Begin forwarded message:

> From: Pascal Van Cauwenberghe <pvc / nayima.be>
> Date: July 11, 2007 7:27:09 AM CDT
> To: submission / rubyquiz.com
> Subject: Please Forward: Ruby Quiz Submission
>
> Hi James,
>
> I don't subscribe to ruby-talk, too much volume. Could you forward  
> my submission for the Hangman puzzle? Thanks.
>
> The program doesn't concern itself with UI or gameplay, but more  
> with strategies. The tests need a word file to run correctly. This  
> is available online (see URL in the code).
>
> Thanks for organizing the Ruby Quiz. This is the first time I send  
> in a solution, but I've implemented several of them before. It's a  
> great way to keep up the coding muscles.
>
> -- 
> Pascal Van Cauwenberghe
> Nayima bvba
> ---
> http://www.nayima.be
> http://www.xpday.net
> http://www.xp.be
> require 'rubygems'
> gem 'rspec'
> require 'spec'
>
> # The HangMan classes don't bother with UI. I was more interested  
> in the strategies that could be used
> # The experiment consists of playing the game on +/- 20900 English  
> words of 5 letters or more and
> #  plotting how many wrong guesses are made. The player has the  
> dictionary.
>
> # The first strategy I thought of was a classic 'Binary chop': find  
> the letter that appears in about half
> #  of the words. Thereby, you eliminate half of the words from the  
> dictionary, whatever the outcome.
> # This strategy succeeds in guessing the right word with 5 or fewer  
> wrong guesses in 86% of cases
> # This is implemented in MidpointStrategy
> #
> # But this is not a symmetrical problem: we're not optimizing the  
> number of guesses, but the number of wrong guesses.
> # Also, a correct guess gives us more information than a wrong  
> guess: we get the position(s) of the correct letter.

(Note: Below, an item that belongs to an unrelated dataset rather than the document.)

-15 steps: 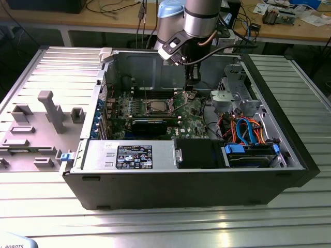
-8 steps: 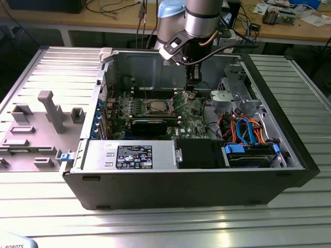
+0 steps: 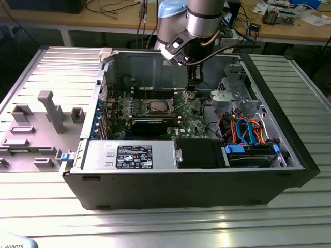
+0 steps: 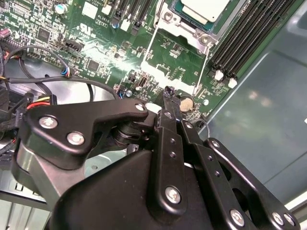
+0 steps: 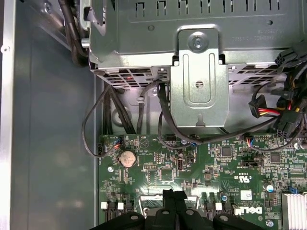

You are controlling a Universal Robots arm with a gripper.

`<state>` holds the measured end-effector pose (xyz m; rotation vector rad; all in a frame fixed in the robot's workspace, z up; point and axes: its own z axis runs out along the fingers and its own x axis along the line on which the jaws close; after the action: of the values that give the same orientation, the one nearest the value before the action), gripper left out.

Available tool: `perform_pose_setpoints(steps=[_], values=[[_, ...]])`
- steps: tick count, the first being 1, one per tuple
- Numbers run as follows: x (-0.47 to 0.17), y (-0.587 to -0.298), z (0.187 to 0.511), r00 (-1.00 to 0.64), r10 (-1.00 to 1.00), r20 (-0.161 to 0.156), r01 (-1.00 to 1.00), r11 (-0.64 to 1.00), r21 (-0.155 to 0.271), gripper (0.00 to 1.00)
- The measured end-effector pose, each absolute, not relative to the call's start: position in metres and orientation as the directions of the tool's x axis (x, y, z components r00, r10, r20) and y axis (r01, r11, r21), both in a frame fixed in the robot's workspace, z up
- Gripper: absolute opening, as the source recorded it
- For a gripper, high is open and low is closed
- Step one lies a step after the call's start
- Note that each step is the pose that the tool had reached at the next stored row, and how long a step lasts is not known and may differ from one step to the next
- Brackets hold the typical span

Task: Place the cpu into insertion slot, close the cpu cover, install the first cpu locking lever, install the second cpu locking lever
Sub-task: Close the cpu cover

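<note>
Tool pinched shut, nothing in it. Tip sits low over the board, by the free ends of the two levers, so probably there to push them. Cpu seated in slot; cover looks down.

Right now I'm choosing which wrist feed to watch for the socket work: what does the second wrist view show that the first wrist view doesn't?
The second wrist view takes in the cpu lying in the insertion slot, and the black memory slots beside it. The first wrist view instead takes in the grey metal drive cage and the black cables running from it to the board. Both wrist views share the green motherboard, its coin battery, and the shut end effector over the board near that battery.
</note>
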<state>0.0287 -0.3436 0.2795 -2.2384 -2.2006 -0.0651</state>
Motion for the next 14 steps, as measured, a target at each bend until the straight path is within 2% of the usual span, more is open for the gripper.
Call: perform_pose_setpoints(steps=[14], values=[[0.0375,-0.3436,0.2795,0.017,0.999,0.031,0.999,-0.018,0.028,0.11]])
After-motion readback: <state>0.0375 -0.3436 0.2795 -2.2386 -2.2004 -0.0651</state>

> #  This allows us to eliminate even more words.
> # The ThreeQuarterpointStrategy chooses the letter that is present  
> in about 3/4 of the words.
> # This strategy succeeds in 94 % of cases.
> #
> # The MostFrequentStrategy chooses the letter that appears in most  
> words. This strategy succeeds in almost 95% of cases.
> #
> # The EnglishFrequencyStrategy is much simpler: it doesn't take  
> advantage of the dictionary. It just guesses letters
> #  based on their frequency in English words. This strategy is  
> faster than the others but does poorly: 11% success
> #
> # The results can be seen at http://blog.nayima.be/wp-content/ 
> uploads/hangman-strategies.JPG
>
> # The code is mostly self-explanatory. I've had to cache a few  
> things (letters in Words, the number of words that contain a letter)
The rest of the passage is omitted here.